(Provided data)
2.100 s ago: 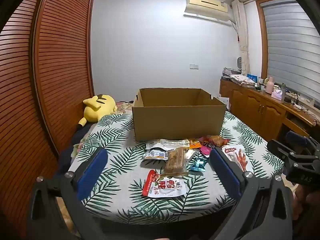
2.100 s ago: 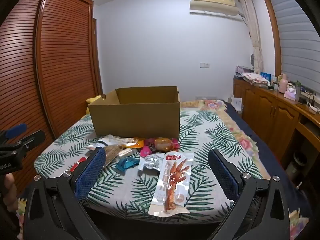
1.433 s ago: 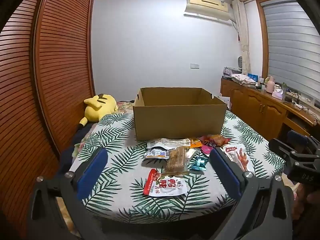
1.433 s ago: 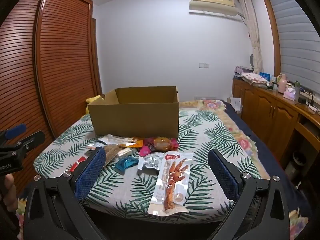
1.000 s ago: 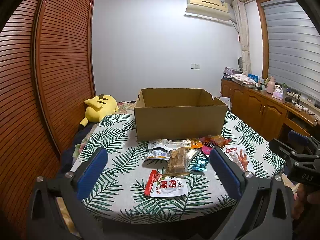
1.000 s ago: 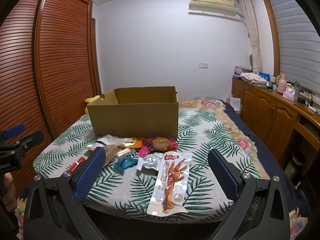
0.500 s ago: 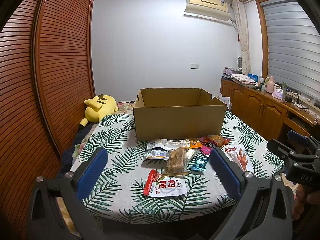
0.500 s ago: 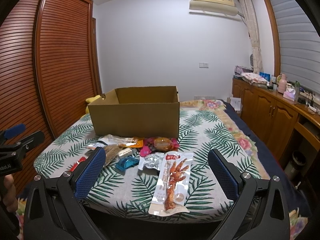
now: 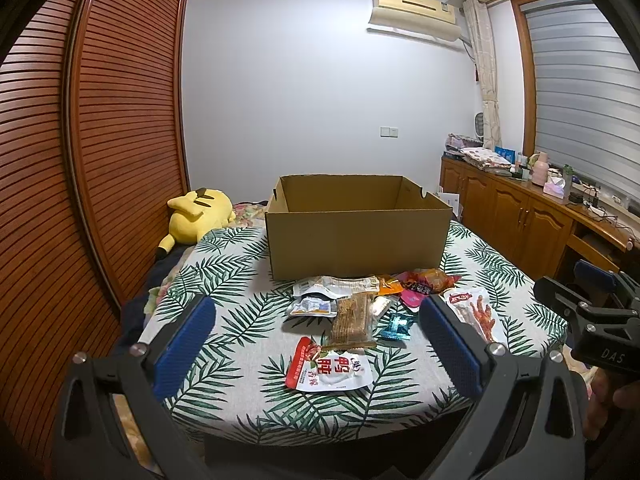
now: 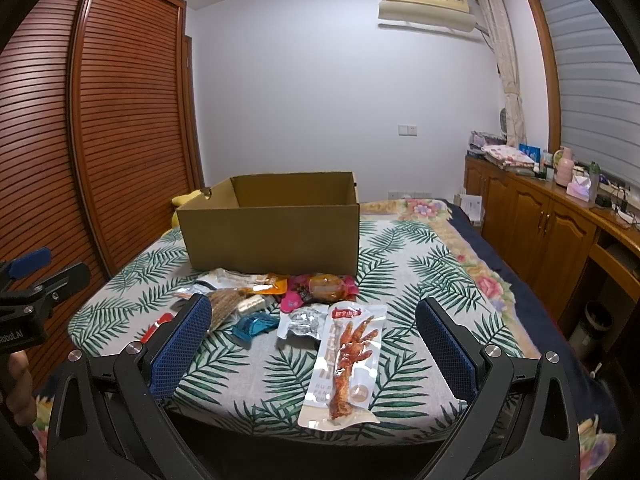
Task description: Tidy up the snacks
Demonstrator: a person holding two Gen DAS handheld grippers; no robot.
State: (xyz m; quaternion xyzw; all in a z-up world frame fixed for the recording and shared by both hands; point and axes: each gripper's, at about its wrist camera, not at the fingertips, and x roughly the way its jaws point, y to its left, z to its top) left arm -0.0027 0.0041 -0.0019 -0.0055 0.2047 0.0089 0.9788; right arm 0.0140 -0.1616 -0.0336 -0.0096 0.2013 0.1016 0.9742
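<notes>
Showing black angular frames on both tools: left gripper [image 9: 316, 324] and right gripper [image 10: 312, 322] each wearing blue textured pads [image 10: 180, 344] and silver round screws near the finger bases. Bearing white "DAS" lettering on the right tool's side, partial white lettering on the left. Exposing bare skin on hand [image 10: 16, 390].

The supporting surface is a table [image 9: 224, 332] covered in a palm-leaf print cloth. An open cardboard box [image 9: 356, 240] stands on its far half. In front of the box lies a loose cluster of snack packets: a red-and-white pouch [image 9: 330, 368] nearest the front edge, a brown bar [image 9: 351, 318] behind it, a teal wrapper [image 9: 396, 326] beside that, and a long chicken-foot packet [image 10: 346, 360] at the right front edge.
</notes>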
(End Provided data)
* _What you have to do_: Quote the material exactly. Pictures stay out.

* _Written response_:
2.100 s ago: 
2.100 s ago: 
1.433 s ago: 
1.433 s ago: 
1.000 s ago: 
1.000 s ago: 
0.500 s ago: 
0.500 s ago: 
now: 
now: 
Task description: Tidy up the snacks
Demonstrator: a person holding two Gen DAS handheld grippers; no robot.
State: (xyz m; quaternion xyzw; all in a z-up world frame fixed for the recording and shared by both hands; point and axes: each gripper's, at about its wrist camera, not at the fingertips, and x roughly the way its jaws point, y to its left, z to its top) left arm -0.0027 0.0041 -0.0019 -0.0055 0.2047 0.0089 0.9788; right arm 0.0140 -0.1616 -0.0336 -0.0096 0.2013 0.1016 0.9742
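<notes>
Showing black angular frames on both tools: left gripper [image 9: 316, 324] and right gripper [image 10: 312, 322] each wearing blue textured pads [image 10: 180, 344] and silver round screws near the finger bases. Bearing white "DAS" lettering on the right tool's side, partial white lettering on the left. Exposing bare skin on hand [image 10: 16, 390].

The supporting surface is a table [image 9: 224, 332] covered in a palm-leaf print cloth. An open cardboard box [image 9: 356, 240] stands on its far half. In front of the box lies a loose cluster of snack packets: a red-and-white pouch [image 9: 330, 368] nearest the front edge, a brown bar [image 9: 351, 318] behind it, a teal wrapper [image 9: 396, 326] beside that, and a long chicken-foot packet [image 10: 346, 360] at the right front edge.
</notes>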

Nothing remains open in this exercise.